The real concession, if any, is the promise to reduce aggregate support in the form of the sum total of current levels of bound AMS rates, de minimis support and Blue Box support. How much of a concession does this involve in the case of the E.U.? In 2000/01, at the end of the Uruguay Round implementation period, the bound AMS support that the E.U. was eligible to provide was Euro 67.2 billion. However, as a result of the reform of its Common Agricultural Policy, the actual support provided in the form of recognised AMS measures amounted to only 43.7 billion euros. Permitted de minimis support, at 5 per cent of the value of production, amounted to 12.2 billion euros. And total Blue Box support in that year amounted to 22.2 billion euros or 9.12 per cent of the value of agricultural production.

Thus, the total value of support, subject to the minimal 20 per cent reduction commitment agreed on so far, which equals the total of bound AMS plus de minimis support and Blue Box support, stood at 101.6 billion euros. The framework agreement requires that, at the minimum, this is brought down to 80 per cent of that level or down to 81.3 billion euros. However, since the actual AMS is less than the bound, commitment level, the level of actual as opposed to bound-AMS based total support stood at only 78.1 billion in 2000/01. Thus, in terms of aggregate commitment provided for in the framework agreement the E.U. does not have to make any change. Change would be required only if negotiations are able to extract more than a 20 per cent commitment.

However, there is a 5 per cent of value of production cap on Blue Box support, which implies that such support in the E.U. would have to be brought down by 10 billion euros from 22.2 billion euros. This reduction is not guaranteed, since the framework agreement provides for the possibility of some flexibility in cases where "a Member has placed an exceptionally large percentage of its trade-distorting support in the Blue Box".
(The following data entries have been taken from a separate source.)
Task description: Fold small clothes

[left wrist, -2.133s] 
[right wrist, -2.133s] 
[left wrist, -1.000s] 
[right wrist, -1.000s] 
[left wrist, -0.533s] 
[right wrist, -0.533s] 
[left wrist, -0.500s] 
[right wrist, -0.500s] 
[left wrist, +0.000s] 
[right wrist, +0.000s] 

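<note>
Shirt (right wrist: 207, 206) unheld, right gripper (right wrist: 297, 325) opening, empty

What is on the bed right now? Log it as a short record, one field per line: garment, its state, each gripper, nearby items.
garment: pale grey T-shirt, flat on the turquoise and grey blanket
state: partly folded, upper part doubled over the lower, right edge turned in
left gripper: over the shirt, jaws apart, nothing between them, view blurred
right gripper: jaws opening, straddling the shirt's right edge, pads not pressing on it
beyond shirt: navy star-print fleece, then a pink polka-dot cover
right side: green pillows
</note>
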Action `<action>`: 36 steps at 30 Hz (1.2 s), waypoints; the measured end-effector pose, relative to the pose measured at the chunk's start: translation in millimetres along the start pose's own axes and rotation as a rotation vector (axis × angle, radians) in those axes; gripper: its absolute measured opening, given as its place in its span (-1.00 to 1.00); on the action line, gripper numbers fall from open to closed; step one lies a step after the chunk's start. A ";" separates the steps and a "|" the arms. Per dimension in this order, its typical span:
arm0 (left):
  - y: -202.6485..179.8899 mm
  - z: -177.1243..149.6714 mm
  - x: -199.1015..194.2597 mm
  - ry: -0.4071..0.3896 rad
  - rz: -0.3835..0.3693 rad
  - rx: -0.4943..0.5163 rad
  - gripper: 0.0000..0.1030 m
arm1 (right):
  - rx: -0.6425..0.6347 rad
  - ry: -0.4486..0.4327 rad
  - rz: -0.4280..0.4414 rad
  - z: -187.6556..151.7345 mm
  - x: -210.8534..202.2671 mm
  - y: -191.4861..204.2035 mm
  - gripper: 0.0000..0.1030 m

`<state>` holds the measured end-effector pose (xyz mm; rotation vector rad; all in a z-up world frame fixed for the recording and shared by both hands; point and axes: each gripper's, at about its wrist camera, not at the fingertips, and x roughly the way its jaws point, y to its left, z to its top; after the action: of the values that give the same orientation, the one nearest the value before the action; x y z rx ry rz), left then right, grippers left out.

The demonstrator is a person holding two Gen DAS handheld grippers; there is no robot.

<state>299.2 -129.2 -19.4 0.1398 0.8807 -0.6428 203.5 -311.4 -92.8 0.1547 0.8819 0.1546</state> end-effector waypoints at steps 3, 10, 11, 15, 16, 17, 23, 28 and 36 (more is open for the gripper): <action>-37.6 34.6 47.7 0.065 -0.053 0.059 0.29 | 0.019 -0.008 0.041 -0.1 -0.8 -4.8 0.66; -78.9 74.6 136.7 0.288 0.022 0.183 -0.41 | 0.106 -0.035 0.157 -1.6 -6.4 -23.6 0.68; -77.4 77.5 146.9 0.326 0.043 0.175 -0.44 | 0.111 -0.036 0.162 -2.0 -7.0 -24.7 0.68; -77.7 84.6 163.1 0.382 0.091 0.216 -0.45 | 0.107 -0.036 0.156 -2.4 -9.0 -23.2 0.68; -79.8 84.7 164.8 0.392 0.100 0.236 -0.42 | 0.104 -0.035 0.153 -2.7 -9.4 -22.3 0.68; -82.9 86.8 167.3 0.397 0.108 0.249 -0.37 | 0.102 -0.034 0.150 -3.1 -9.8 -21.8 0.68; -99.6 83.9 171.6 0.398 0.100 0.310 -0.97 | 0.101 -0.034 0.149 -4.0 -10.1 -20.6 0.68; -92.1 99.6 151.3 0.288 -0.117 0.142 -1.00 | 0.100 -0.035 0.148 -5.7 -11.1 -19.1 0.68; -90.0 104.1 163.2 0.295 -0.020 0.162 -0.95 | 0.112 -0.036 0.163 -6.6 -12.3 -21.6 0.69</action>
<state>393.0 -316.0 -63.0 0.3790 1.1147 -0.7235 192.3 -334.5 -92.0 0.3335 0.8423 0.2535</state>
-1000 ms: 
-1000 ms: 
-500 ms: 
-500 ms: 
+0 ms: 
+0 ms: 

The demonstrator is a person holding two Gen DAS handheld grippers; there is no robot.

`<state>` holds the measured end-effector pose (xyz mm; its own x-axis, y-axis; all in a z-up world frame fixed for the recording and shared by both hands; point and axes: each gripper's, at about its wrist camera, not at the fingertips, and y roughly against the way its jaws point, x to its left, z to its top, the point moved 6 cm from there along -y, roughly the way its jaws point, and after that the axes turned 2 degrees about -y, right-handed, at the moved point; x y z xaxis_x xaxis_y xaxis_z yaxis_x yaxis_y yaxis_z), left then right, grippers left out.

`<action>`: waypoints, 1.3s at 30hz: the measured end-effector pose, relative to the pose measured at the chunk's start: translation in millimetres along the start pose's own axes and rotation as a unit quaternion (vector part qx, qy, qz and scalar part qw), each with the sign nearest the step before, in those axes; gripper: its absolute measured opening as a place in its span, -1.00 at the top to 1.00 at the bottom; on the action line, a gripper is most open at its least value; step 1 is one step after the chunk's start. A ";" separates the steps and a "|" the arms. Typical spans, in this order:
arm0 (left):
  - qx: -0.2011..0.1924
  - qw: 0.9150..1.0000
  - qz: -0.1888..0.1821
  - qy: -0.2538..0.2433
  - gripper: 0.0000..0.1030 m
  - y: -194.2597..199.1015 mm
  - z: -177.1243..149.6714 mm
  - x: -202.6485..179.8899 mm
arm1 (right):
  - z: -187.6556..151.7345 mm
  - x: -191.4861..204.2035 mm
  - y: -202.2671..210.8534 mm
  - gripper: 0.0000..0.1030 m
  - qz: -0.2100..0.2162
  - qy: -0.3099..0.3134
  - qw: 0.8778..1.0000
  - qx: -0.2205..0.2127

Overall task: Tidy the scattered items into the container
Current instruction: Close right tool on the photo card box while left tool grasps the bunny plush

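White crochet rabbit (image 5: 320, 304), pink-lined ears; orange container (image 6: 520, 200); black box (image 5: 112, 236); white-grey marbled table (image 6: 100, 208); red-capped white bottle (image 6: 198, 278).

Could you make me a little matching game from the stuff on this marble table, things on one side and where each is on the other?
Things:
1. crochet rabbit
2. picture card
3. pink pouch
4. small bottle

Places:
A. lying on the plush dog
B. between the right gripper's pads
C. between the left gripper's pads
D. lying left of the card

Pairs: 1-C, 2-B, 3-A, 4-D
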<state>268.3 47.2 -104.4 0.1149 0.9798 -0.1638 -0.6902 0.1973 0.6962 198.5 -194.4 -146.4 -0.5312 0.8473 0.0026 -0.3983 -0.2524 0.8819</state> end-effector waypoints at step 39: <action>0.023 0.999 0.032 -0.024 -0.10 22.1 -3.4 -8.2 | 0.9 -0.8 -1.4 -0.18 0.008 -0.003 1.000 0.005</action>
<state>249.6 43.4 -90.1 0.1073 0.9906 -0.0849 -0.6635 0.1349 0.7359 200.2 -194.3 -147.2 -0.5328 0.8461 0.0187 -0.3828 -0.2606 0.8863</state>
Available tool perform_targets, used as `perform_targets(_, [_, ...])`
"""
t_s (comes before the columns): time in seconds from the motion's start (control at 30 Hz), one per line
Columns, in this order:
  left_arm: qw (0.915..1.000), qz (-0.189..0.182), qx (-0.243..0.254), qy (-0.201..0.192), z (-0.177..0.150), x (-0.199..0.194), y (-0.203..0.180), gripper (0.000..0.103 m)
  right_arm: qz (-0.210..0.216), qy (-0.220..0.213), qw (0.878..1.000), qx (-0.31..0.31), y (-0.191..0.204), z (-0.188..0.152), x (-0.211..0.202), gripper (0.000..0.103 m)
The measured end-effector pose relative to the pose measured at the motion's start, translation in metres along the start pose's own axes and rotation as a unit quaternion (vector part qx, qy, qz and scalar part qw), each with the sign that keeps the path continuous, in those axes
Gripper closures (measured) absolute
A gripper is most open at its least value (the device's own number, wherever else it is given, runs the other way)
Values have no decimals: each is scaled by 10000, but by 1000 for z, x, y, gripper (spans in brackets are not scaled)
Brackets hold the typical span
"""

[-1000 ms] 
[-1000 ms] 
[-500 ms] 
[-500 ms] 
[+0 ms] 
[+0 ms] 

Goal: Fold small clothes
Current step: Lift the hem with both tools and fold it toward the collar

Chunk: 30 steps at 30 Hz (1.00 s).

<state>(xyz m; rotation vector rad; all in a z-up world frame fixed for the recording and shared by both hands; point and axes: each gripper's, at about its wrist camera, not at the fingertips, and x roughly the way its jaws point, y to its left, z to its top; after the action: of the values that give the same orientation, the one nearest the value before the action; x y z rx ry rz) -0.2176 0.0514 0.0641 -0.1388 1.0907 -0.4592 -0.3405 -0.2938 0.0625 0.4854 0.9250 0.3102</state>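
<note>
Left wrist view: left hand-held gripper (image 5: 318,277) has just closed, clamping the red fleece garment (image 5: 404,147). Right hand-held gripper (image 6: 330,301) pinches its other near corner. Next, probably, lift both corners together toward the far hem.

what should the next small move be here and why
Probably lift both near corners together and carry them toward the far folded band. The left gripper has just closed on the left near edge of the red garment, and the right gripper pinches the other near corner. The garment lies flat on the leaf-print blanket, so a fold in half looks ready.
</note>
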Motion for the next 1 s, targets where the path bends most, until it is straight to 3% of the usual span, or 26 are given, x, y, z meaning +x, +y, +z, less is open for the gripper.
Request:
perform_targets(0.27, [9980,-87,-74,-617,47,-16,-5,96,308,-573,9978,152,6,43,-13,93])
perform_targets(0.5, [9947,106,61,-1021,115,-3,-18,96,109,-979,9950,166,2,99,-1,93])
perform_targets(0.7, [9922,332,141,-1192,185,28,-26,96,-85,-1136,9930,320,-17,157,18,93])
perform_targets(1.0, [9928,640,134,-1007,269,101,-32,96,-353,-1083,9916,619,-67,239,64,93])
Further, if Blue Box support can be restructured and rendered in the form of Green Box measures, the required reduction could be shifted and added to the Euro 21.8 billion of Green Box support that the E.U. provided in 2000/01. In sum it can get away with no reduction whatsoever to meet its proposed new minimal commitments. In a worst case scenario, it would have to make a less-than-10 per cent reduction in total support to meet the requirement set thus far by the framework agreement.

This is not to say no concessions have been made. There are some areas, such as export subsidies to agriculture, where recent WTO rulings had made clear that compromise in the form of a phase out was inevitable. These were areas where the need for revised rules had been conceded. Even there the E.U. managed to extract the promise of parallel concessions in the form of reductions of implicit subsidies on export credits, for example, from the U.S.

In return for these minimal concessions, at the framework stage, the U.S. and the E.U. have managed to obtain significant agricultural and non-agricultural market access commitments in the form of to-be-negotiated, non-linear tariff reductions from the developing countries. India and Brazil have ignored the implications of these likely reductions, because they have unilaterally been reducing their tariffs. But when bound rates are reduced from their current relatively high levels, protection to prevent market disruption would depend on the yet-to-be-elaborated Special Products provision.

When the full implications of these reciprocal market access concessions are analysed fully, the losses that developing countries have suffered may prove substantial relative to the gains assessed relative to the hard positions adopted by the developed countries in Cancun. This would show that even until now the negotiations have not been a cakewalk for the self-designated and much-resented leadership of the developing world. And the process has just begun. Developing countries may have moved one step forward from Cancun, but it is not yet time to celebrate.